Scientists are uncertain how air pollution triggers heart attacks. One major theory is it causes inflammation. Another is that it disrupts heart rate variability, which is how the heart responds to stress. Still another is that it increases the viscosity of blood, leading to more clots or hardening of the arteries.
The authors do not know why no association was found between heart attacks and ozone, which was somewhat surprising. The main ingredient of smog, it is formed when the sun reacts with hydrocarbons and nitrogen oxides from vehicles, industries and consumer products.

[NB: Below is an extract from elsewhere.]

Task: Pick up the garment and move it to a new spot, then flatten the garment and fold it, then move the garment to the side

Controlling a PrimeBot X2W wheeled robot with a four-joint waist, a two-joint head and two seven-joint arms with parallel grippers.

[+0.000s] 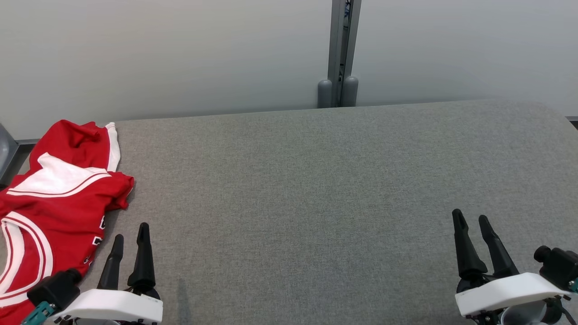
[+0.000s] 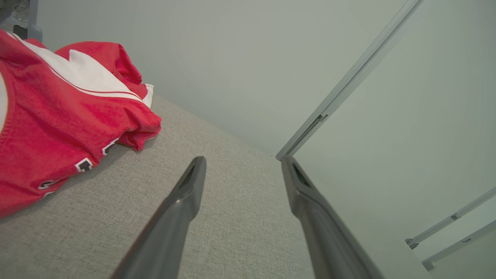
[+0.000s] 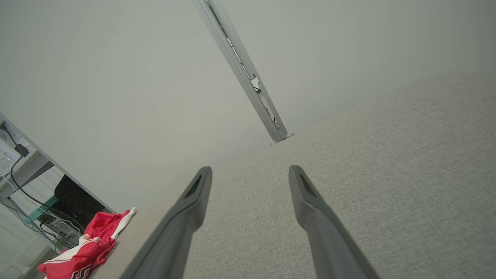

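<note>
Grey fabric surface spans the view. Red garment (white trim, crumpled) lies at its left edge. Left gripper just beside it, right gripper well apart at near right, both spread and empty.

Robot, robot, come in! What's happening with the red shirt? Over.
Left gripper open, empty, beside red jersey. Right gripper open, empty. Jersey crumpled at left end of grey table, untouched. Nothing between.

Garment: red, white bands with thin red stripes, black letters outlined white. Surface: grey, fine woven fleck. Wall: pale grey. Post: mid grey. Left gripper, right gripper: black fingers, white shells.
</note>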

One reason may be that heart attacks decline on hot summer days, when ozone is the worst, so it may have been difficult to find a link.
“Either there is no true association or the association is more difficult to reveal,” Araujo said.
Some previous studies have found a link between ozone and heart attacks, while others have not. It is more clear that when ozone levels rise, deaths from asthma and other respiratory problems seem to increase.
For about 50 years, scientists have tried to unravel the human health impacts of air pollution. For most of those years, the focus has been on the lungs.
“We know now that the mortality is mostly from cardiovascular causes,” Araujo said. “That’s something that has become more clear over the last seven years or so.”
Still, there are many more questions to address.
What happens when people are exposed to multiple pollutants at the same time? How do particles and gases interact? What exactly does each pollutant do to the heart? Which sources pose the most risk? Is it mostly size of particles that matters or the ingredients?
And perhaps the most critical question of all: How much cleaner does the air need to be?
“The more scientists look, the more they find effects at lower exposures,” Ospital said. “This is a question that always comes up, how low do we need to go to protect public health? It seems to be a moving target in terms of where the health effects are, where we really need to go to have health protection.”